* _What is being asked_: Set every line of the data down again exactly, and keep the pictures out.

* _Data_:
[Start of Attachment]

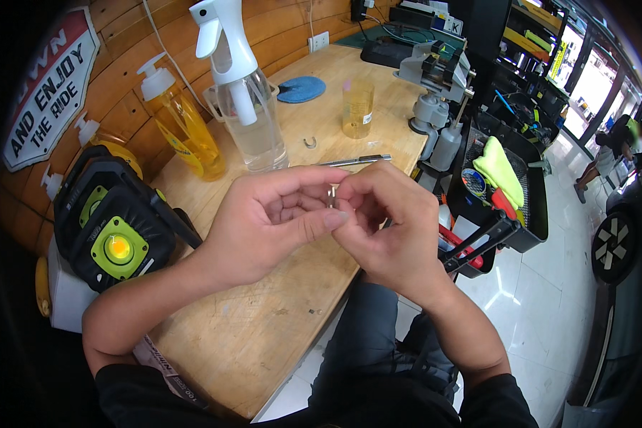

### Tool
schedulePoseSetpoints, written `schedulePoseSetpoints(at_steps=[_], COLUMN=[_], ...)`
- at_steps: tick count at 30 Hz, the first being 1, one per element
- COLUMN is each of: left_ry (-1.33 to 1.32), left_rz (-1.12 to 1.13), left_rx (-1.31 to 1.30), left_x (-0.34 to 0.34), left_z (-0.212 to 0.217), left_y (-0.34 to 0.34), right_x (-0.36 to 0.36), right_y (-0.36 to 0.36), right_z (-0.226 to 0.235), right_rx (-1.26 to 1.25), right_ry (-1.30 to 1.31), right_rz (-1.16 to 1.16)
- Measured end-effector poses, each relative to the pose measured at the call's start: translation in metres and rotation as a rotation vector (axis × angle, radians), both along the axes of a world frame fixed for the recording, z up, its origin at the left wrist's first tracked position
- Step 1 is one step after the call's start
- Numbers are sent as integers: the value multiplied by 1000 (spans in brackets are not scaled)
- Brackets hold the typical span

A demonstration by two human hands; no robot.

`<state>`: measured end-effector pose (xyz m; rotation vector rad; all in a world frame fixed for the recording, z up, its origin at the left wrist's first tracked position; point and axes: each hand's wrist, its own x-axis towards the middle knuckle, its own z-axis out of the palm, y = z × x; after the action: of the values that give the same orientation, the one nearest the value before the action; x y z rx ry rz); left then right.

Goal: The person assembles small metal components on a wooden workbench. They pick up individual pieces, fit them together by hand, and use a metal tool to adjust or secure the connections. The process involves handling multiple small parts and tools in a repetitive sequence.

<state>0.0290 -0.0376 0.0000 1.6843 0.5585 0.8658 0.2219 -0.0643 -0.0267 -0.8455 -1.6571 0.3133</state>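
Observation:
Above the wooden table [264, 321] my two hands meet. My left hand [274, 221] is closed, its thumb and fingers pinching a small shiny metal piece [331, 195]. Against its other side press the curled fingertips of my right hand [392, 217]. Most of the piece is hidden by the fingers, so its exact kind cannot be made out. Just beyond my hands lies a slim silver-and-dark pen-like tool [367, 159]. A small U-shaped metal clip [309, 143] rests on the table farther back.
A clear spray bottle [253, 121] and a yellow pump bottle [182, 121] stand behind my left hand. The black work light [114, 221] is at left. An amber cup [358, 110], blue pad [301, 89], and a bench vise [439, 78] stand farther back. At right is a black tool cart [538, 214].

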Motion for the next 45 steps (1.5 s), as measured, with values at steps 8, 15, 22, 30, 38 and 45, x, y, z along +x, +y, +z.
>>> schedulePoseSetpoints(at_steps=[8,15,22,30,38,45], left_ry=[208,349,309,489,567,312], left_rz=[3,66,236,292,384,227], left_rx=[324,576,398,614,583,-23], left_x=[-3,-3,-3,-6,-8,-11], left_z=[6,10,6,9,10,8], left_y=[-4,2,1,0,7,24], right_x=[-3,-1,-2,-30,-39,-29], right_y=[-2,-7,-9,-17,-20,-17], right_z=[-4,7,0,-19,-24,-21], right_rx=[-223,-591,-663,-451,-327,-429], right_ry=[215,445,529,658,608,542], right_rz=[31,238,356,257,252,329])
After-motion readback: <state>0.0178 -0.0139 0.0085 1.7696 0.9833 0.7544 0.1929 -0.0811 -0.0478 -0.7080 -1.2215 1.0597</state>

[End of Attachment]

* _Task response_:
### Tool
schedulePoseSetpoints, written `schedulePoseSetpoints(at_steps=[_], COLUMN=[_], ...)`
- at_steps: tick count at 30 Hz, the first being 1, one per element
- COLUMN is each of: left_ry (-1.33 to 1.32), left_rz (-1.12 to 1.13), left_rx (-1.31 to 1.30), left_x (-0.34 to 0.34), left_z (-0.212 to 0.217), left_y (-0.34 to 0.34), right_x (-0.36 to 0.36), right_y (-0.36 to 0.36), right_z (-0.226 to 0.235), right_rx (-1.26 to 1.25), right_ry (-1.30 to 1.31), right_rz (-1.16 to 1.16)
- Measured end-effector poses, each relative to the pose measured at the call's start: translation in metres and rotation as a rotation vector (axis × angle, radians), both along the axes of a world frame fixed for the recording, z up, its origin at the left wrist's first tracked position
- Step 1 is one step after the call's start
- Numbers are sent as integers: the value multiplied by 1000 (spans in brackets are not scaled)
- Brackets hold the typical span

A demonstration by two human hands; no robot.

`<state>`: measured end-effector pose (xyz m; rotation vector rad; all in a world frame fixed for the recording, z up, its origin at the left wrist's first tracked position; point and axes: each hand's wrist, its own x-axis towards the middle knuckle, its own z-axis out of the palm, y = z × x; after the action: of the values that give the same orientation, the one nearest the value before the action; x y z rx ry rz); left then right.

Goal: The person assembles small metal components on a wooden workbench. They pick up individual pieces, fit them together by hand, and use a metal tool to adjust or secure the connections. The process involves handling multiple small parts and tools in a repetitive sequence.

<state>0.0290 -0.0376 0.0000 1.6843 0.5585 0.8658 0.2219 -0.0643 -0.0267 -0.8455 -1.6571 0.3133</state>
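Observation:
Above the wooden table [264, 321] my two hands meet. My left hand [274, 221] is closed, its thumb and fingers pinching a small shiny metal piece [331, 195]. Against its other side press the curled fingertips of my right hand [392, 217]. Most of the piece is hidden by the fingers, so its exact kind cannot be made out. Just beyond my hands lies a slim silver-and-dark pen-like tool [367, 159]. A small U-shaped metal clip [309, 143] rests on the table farther back.
A clear spray bottle [253, 121] and a yellow pump bottle [182, 121] stand behind my left hand. The black work light [114, 221] is at left. An amber cup [358, 110], blue pad [301, 89], and a bench vise [439, 78] stand farther back. At right is a black tool cart [538, 214].
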
Motion for the next 45 steps (1.5 s), as measured, with values at steps 8, 15, 22, 30, 38 and 45, x, y, z along +x, +y, +z.
>>> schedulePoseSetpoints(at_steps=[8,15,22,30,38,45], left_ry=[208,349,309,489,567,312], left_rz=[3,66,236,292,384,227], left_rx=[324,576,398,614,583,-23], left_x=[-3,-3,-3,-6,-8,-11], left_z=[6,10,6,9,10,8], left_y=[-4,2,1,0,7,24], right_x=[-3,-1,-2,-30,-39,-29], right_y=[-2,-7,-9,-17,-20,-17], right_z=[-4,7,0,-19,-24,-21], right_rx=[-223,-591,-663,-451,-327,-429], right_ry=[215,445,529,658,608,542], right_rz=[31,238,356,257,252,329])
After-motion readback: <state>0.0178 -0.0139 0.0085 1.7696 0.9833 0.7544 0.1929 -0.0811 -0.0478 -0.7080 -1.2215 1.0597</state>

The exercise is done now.